I don’t know how, but somehow I made it up to my room in one piece. I could still hear Brett and Frank’s laughter echoing through the back of my mind as I lay with my blanket over my head, my hands shaking. I wanted to text Tommy, but I didn’t. I already knew what he’d say. He’d warned me about this. Warned me a thousand times. I just…I couldn’t. I was too tired.

Too fucking tired.

I wanted to escape.

I wanted comfort.

I wanted Haden.

Sleep, I commanded myself.

Sleep.

Please—

God. I refused to cry. Pathetic. Fucking pathetic. I squeezed my eyes shut tight, forcing myself to breathe through my nostrils as my hands shook and my stomach churned.

Sleep, sleep, sleep, sleep.

He was back again. I could sense his presence as his soul flickered to life a few feet in front of my desk. I steeled myself, my words already prepared as I pushed my paperwork to the side and caught the faint traces of sugar on his skin.

“You can’t keep coming here.” My voice was steady. Steadier than I felt.

Percy’s hands flexed, clenching into fists, his big body quaking. He was dressed this time. Fully dressed. The shirt he wore was slick with sweat, his loose gray pants covered in years old stains, the hems full of holes.

“I can’t help it.” His words were nothing but a quiet, broken breath.

“You are the one crossing between realms, not me.” I reminded him.

I doubted he understood what he was doing at all. In fact, I wouldn’t be surprised if he thought this was all a dream, that his visits here weren’t as real as the visit I’d taken to the surface when I’d first met him.

“I can’t—” There was a hurt quality to his words, like a cornered animal, but still, I refused to look him in the eye. I knew I’d give in to him the moment I did, and it was better for us both if we ended things now, before it was too late.

For months, I’d picked apart crumbs of knowledge till I’d come to my current conclusion.

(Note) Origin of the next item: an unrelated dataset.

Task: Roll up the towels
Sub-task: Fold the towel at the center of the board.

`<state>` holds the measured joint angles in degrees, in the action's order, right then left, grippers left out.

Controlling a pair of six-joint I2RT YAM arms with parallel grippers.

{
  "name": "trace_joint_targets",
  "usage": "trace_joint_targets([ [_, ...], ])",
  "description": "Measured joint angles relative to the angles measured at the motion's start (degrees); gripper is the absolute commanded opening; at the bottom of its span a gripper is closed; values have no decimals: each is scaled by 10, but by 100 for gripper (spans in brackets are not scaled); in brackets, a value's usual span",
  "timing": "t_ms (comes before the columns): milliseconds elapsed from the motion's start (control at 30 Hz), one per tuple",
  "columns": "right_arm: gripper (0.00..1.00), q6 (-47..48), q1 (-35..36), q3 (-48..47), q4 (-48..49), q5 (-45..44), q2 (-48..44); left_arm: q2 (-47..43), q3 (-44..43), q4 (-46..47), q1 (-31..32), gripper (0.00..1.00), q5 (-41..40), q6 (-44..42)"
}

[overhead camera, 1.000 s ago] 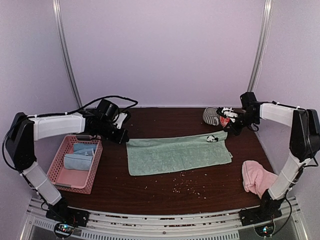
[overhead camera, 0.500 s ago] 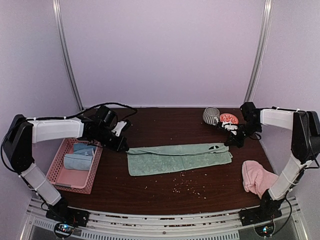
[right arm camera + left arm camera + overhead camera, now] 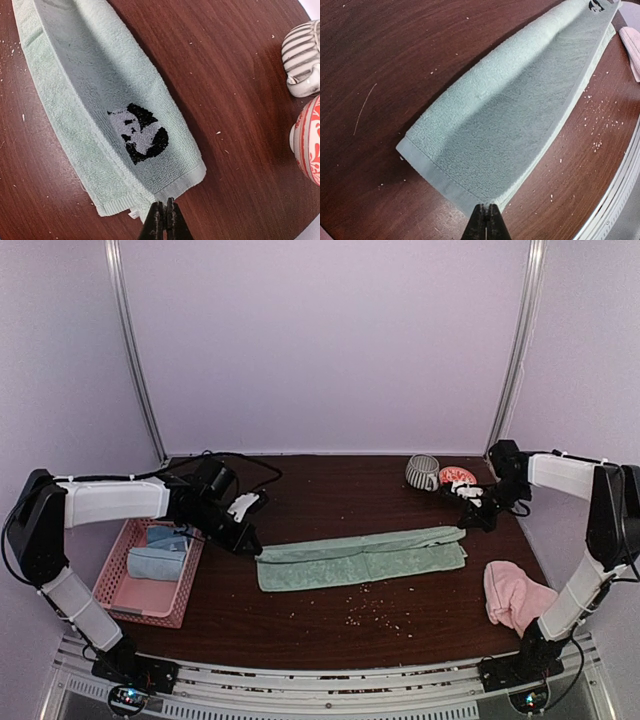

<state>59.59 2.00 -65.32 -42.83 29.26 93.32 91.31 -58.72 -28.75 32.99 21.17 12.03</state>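
The mint green towel (image 3: 360,558) lies across the middle of the table as a long narrow strip, its far half folded over towards the near edge. My left gripper (image 3: 252,542) is shut on its left end corner (image 3: 486,212), low over the table. My right gripper (image 3: 468,524) is shut on its right end corner (image 3: 164,209), beside the black-and-white panda patch (image 3: 140,132). The towel shows in the left wrist view (image 3: 510,115) and the right wrist view (image 3: 75,85). The pink towel (image 3: 515,595) lies crumpled at the right near edge, apart from both grippers.
A striped mug (image 3: 422,472) and a red-and-white bowl (image 3: 458,477) stand at the back right, close behind my right gripper; both show in the right wrist view (image 3: 302,60) (image 3: 311,140). A pink basket (image 3: 112,575) with pale blue cloths (image 3: 160,555) sits at the left. Crumbs dot the table near the towel.
Both grippers have moved towards the near edge, drawing the mint towel's far edge over itself. The towel went from spread flat to a narrow folded strip.
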Motion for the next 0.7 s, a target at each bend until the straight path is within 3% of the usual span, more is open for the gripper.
trace_joint_targets([
  [700,0,49,-8,15,-34,1,3,51,0,-23,15,0,0,-21],
])
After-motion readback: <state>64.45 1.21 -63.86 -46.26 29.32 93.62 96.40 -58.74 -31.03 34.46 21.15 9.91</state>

“You do not realize the danger,” I spoke candidly. It was true. He had no idea what the lasting effects of soul wandering were. He had no idea that the bond between us grew stronger with every trip to my realm. That his body lay empty back in his world full of humans and laughter—and experiences I could never give him here.

His soul was missing.

Like it always was at night when he searched for me.

His body, a lifeless husk left behind unprotected.

I knew this. I’d known this for months after some extensive research of my own. And yet…for months, I had not been able to bring myself to send him away. I’d feasted on his pleasure, became familiar with the way he sobbed, the way he begged—though I’d somehow refrained from fucking him again. A miracle considering the fact he made me weak in a way that was not becoming of a king.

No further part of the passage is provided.